The difference between programming with curried and non-curried functions runs really really deep, and I don’t think we’ve found the right abstractions yet that makes functor/applicative/monad analogs actually simplify developers’ lives in uncurried languages.


The real challenge for newcomers, I think, is to reconciliate this almost magical "monads allow side effects in pure functions" with the very mundane "a monad is a type with a 'return' and a 'flatMap' aka >>= method".


The reconciliation is simple: Monads don't allow side effects in pure functions (in Haskell). I know it's a very popular idea but it's also just wrong.

(Yet another in the long list of Very Popular But Also Just Wrong ideas surrounding this not-that-complicated concept.)

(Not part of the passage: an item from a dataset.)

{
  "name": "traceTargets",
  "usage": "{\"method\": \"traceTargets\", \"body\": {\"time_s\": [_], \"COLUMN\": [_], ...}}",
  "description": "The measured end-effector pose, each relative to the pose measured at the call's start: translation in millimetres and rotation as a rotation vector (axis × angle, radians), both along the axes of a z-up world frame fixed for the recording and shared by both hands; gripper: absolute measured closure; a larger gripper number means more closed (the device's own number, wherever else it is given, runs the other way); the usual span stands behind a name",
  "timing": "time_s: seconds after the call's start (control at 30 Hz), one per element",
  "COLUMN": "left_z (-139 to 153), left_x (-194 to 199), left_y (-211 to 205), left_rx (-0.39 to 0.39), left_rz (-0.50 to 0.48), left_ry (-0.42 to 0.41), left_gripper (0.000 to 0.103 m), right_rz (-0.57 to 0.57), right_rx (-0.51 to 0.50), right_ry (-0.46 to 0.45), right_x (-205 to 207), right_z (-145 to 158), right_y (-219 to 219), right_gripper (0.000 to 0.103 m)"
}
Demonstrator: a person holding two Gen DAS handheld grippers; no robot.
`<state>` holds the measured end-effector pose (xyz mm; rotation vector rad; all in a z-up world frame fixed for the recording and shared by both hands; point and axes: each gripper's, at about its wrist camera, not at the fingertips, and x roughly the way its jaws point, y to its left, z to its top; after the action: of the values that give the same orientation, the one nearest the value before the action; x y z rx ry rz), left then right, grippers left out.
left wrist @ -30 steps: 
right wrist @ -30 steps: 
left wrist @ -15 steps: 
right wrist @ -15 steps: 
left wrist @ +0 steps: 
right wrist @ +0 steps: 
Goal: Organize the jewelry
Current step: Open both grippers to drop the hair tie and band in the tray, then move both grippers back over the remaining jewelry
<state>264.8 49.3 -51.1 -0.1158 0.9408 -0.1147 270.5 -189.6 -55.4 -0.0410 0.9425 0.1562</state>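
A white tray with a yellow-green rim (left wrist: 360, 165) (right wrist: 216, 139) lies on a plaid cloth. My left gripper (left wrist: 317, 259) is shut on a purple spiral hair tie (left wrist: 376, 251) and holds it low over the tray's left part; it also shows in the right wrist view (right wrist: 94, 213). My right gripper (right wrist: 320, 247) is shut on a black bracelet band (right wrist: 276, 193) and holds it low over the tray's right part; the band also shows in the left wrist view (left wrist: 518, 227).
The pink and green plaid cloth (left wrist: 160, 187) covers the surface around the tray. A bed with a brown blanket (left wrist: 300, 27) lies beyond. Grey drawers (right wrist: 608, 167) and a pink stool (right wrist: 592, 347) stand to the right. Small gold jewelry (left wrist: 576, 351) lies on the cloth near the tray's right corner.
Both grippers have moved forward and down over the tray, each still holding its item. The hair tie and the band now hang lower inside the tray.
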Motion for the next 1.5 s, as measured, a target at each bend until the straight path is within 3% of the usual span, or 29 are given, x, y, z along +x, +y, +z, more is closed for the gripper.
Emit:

What the monadic interface to the IO type (very carefully phrased) in Haskell allows is building up a value to be interpreted at run time with a convenient API that looks very like it is an imperative programming language. But it actually constructs a large, complicated value that (per the linked article) is really just a big data structure, which at runtime Haskell lazily walks through (laziness being key here since the vast majority of programs have effectively infinite loops which mean the data structure representing the program would be infinite in size if strictly manifested in memory) to run the program.

In practice, you don't need to think about this distinction and you program with the IO type in the top-level IO context as if it is "really" an imperative language that is really doing what you tell it to do.

But "monad" has nothing to do enabling side effects. Monad is just an interface. Interfaces lack the power to fundamentally rewrite the nature of a language. If you just hacked out the place in the Haskell base library where IO declares that it is an instance of Monad, you could still do everything Haskell does today. Nothing about IO itself would change. What would change is that all the generic functions that have a Monad constraint would no longer work on IO, and you'd have to clone all of into a new specialized set of functions that work on IO. But that's all that would happen, and a whole lot of code would have to be mechanically translated to use these new non-generic functions. Haskell would not break. Haskell would not suddenly become unable to speak on the network or read files. It would merely become less convenient to use for no benefit.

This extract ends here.